That first trip to a Disney Park is a truly magical and unforgettable experience. Whether you are an adult or a family taking a young child, there are so many special memories to be made once you walk through those enchanted gates. Many people dream about what their trip will be like when they go with someone who has not been before. For one father, taking his children to a Disney Park for the first time was a memory that his family would cherish forever, but those plans saw a potential change that he was not a fan of.
The anonymous user took his story to the popular social media Reddit forum ‘Am I The A-Hole’. According to the user, his father-in-law was diagnosed with cancer and, unfortunately, treatment was not working. The dying man accepted what was happening and said he wanted to make special memories while he still could. One of those memories was taking his grandchildren to Disney, but the children’s father wasn’t sure he wanted that because it would be very expensive for him and his wife to join them.
The man wanted to know if he was wrong for denying his father-in-law a dying wish. You can read his full account below.
My (M28) wife (F28) and I have two daughters, 6 & 5 years old, which is prime Disney age. They’re both super into princesses and all that. We’ve talked about taking them to Disney over the next few years as we know they’d love it. My wife has never been before, and I’ve only been once- when I was 10 years old. It was definitely a memorable trip for me as my family had to save up a while for it. We’ve always known that Disney would be our big trip with our girls.
In July, my FIL got diagnosed with prostate cancer. After a few rounds of chemo and some rather intense stays at the hospital, it’s only gotten worse. It’s spread across to other organs in his body, and rather than trying to suffer to fight it, he’s opted to just not do chemo and try to live with what time he has left. As a result, him and my MIL have decided to make more memories with family. One of these memories is to take our daughters to Disney & surprised them with the trip yesterday during Christmas.

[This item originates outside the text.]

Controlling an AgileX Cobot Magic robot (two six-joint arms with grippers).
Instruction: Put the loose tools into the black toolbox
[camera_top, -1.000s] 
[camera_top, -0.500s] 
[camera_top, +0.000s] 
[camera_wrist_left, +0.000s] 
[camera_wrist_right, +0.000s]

At first, I thought my wife would be against it as well- we’ve always said we’ve wanted to get to experience taking them and seeing their faces. However, I found out that my MIL cleared it with my wife last month. My wife didn’t tell me because she thought I would be surprised and excited for our daughters. I sat through all of the rest of the night, but when we got home we had a serious discussion about it.
I told my wife that I didn’t want our daughters first trip to Disney to be without us. She suggested we go along, but the trip is in February, and booking flights+hotel+tickets for just my wife and I for the time they’re all going is still going to be almost $5000. I told my wife that we have to talk to her parents & decline the trip, but my wife is saying that I’m being selfish and heartless by robbing our daughters of this experience & robbing them of a core memory with my FIL before he passes. Am I being out of line here?
Many social media users were shocked that the man actually had to wonder if he was the a-hole, as it was so clear that he was. Many commented that he was being selfish in denying his dying father-in-law just so he could have the experience first.
YTA. Your wife is right. I understand your disappointment in not being the first to take your kids to Disney, but these are special circumstance. Their grandfather/your wife’s father is dying and wants to create memories with his grandchildren that will last once he is gone. It’s small minded and selfish to take that opportunity away from him and your children just so you can be the first to have the experience with them. Do you think if you do this your wife and daughter’s won’t resent you for what you are taking away from them to satisfy your own selfish need. If you do this remember someday your daughter’s will be adults and think about how they will look back on this and what they will think about you.
Others pointed out that, while the trip would be expensive, any trip to Disney would be expensive. And, if he looked at it right, he would actually be saving money because his in-laws would be paying for his children to go. All he and his wife would have to pay for are themselves.
Yes, this baffled me about OP’s response. They actually are doing you a favor by making it cheaper with the daughters. He mentions high cost, but the cost will always be there for their family. Not only that, but a Disney vacation with your kids where mom and dad can ALSO get some alone time because the grandparents are there is a triple win.
The only reason OP would be obsessed with declining is because he wants to be the only hero in their story. It’s an immature approach to raising kids to be adults with healthy relationships and full lives – and I don’t think that’s an overreaction, considering OP is prioritizing his ego and this weird sense of being ‘first’ over a literal life or death situation.
Readers overwhelmingly agreed that the Redditor was absolutely the a-hole, and we can’t say we disagree. The Redditor has not provided an update, so we do not know if he actually changed his mind and allowed his children to take a once-in-a-lifetime trip with their grandfather.